* What is expected *
Write out the stretch of lines below that begins at the line with "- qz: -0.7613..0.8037" and ends at the line with "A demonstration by", including both, exactly as given and nothing more.

* Recorded data *

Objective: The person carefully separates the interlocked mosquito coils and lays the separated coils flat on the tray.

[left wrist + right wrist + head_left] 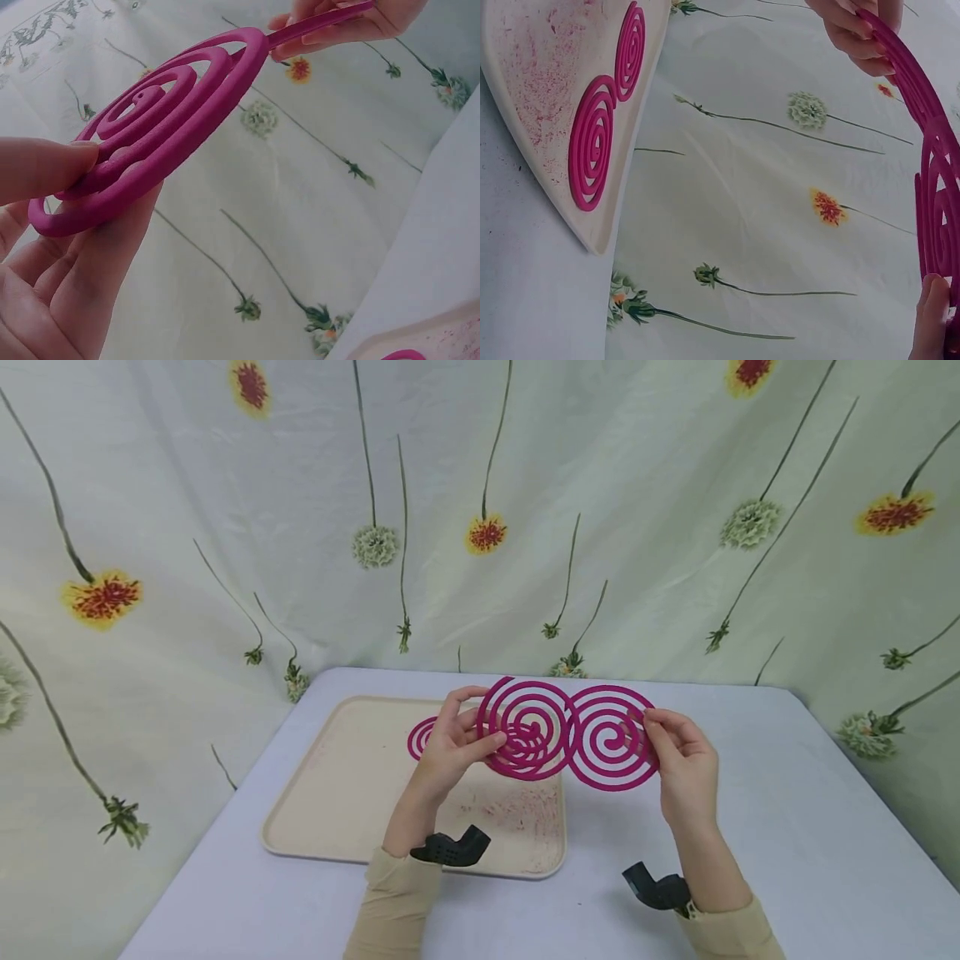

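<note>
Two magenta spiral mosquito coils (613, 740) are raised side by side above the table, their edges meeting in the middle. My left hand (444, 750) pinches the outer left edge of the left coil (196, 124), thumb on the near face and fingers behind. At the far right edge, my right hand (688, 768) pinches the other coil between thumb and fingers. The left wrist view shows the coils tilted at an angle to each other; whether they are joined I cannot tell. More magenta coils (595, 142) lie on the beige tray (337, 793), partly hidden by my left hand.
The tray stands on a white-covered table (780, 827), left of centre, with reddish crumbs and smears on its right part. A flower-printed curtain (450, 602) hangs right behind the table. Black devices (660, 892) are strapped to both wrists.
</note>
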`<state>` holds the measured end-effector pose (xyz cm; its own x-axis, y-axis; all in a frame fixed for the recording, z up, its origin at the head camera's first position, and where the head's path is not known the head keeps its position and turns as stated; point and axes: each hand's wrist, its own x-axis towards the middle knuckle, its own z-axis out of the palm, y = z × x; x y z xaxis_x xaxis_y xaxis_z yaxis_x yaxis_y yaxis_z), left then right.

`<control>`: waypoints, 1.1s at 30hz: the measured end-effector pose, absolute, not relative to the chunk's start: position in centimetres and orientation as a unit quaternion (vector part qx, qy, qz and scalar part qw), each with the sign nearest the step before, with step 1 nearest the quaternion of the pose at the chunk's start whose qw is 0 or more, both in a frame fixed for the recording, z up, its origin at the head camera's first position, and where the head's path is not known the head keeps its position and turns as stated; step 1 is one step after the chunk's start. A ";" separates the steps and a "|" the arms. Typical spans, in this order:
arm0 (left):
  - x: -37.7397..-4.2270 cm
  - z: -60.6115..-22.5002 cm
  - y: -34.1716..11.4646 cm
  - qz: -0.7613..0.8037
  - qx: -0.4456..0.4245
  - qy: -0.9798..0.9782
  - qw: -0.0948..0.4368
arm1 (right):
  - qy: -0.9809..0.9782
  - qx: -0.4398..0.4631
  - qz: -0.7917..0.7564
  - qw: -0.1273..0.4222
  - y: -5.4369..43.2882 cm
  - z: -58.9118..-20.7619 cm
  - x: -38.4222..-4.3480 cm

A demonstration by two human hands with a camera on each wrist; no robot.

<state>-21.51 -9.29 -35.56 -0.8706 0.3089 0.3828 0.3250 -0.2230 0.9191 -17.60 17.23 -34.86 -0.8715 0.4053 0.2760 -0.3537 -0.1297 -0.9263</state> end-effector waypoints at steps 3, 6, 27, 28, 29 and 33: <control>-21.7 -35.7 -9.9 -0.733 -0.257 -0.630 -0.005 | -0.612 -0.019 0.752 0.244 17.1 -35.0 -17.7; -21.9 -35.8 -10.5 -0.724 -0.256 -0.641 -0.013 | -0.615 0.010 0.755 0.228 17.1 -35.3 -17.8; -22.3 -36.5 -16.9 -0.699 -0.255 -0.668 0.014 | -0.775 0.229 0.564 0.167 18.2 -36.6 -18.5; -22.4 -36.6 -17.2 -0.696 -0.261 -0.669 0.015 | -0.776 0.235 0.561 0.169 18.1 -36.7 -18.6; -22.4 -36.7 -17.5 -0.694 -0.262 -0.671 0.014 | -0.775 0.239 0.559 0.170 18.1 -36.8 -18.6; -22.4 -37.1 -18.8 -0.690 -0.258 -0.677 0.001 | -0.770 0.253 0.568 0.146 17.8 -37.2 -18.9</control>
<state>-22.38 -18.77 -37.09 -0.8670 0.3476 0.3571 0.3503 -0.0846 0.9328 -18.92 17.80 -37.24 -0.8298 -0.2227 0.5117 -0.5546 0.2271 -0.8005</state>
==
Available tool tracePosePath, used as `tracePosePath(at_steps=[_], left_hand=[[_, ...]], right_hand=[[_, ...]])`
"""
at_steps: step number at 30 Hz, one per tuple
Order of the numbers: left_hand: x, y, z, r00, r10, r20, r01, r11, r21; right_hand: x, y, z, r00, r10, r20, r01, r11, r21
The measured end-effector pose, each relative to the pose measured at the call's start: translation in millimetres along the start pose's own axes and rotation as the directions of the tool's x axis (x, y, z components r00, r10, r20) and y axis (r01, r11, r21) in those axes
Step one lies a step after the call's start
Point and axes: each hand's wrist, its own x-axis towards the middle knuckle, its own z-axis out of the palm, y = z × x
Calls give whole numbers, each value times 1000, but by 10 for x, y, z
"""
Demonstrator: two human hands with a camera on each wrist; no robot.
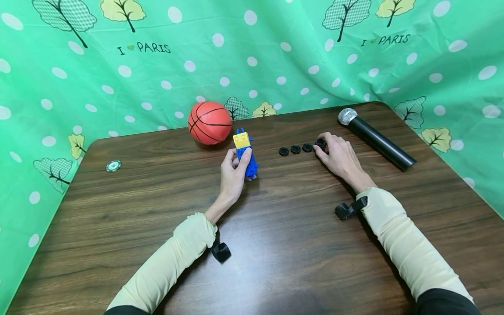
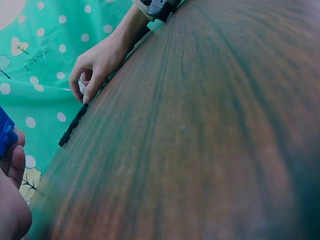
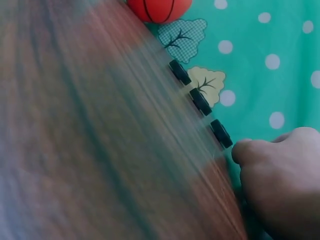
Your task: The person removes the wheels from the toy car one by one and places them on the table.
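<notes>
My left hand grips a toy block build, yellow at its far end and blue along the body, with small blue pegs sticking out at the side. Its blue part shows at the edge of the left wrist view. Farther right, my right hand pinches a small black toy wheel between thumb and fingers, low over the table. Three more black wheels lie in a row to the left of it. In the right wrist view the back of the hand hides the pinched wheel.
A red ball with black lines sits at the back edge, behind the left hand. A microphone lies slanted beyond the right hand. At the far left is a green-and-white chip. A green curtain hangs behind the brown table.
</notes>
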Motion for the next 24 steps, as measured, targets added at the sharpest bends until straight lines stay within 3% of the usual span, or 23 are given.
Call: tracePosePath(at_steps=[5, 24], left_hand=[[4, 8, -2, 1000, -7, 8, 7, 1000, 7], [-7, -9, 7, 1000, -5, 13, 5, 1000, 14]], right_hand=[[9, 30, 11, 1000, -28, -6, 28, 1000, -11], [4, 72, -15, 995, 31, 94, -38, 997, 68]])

* Exercise solution *
  - qz: -0.7613..0.8037
  - qx: -0.4456..0.4245
  - qy: -0.9798..0.9782
  - qw: -0.0948..0.4368
arm1 (right):
  - qy: -0.9809..0.9782
  - qx: -0.4398..0.4631
  - qz: -0.7917..0.7564
  - qw: -0.1273..0.4222
  - y: -5.4369..43.2882 cm
  - z: -58.9118..-20.7619 cm
  - x: -38.4222..-4.3480 cm

A demonstration by two human hands with a camera on each wrist; no robot.

The exercise has been answered completely.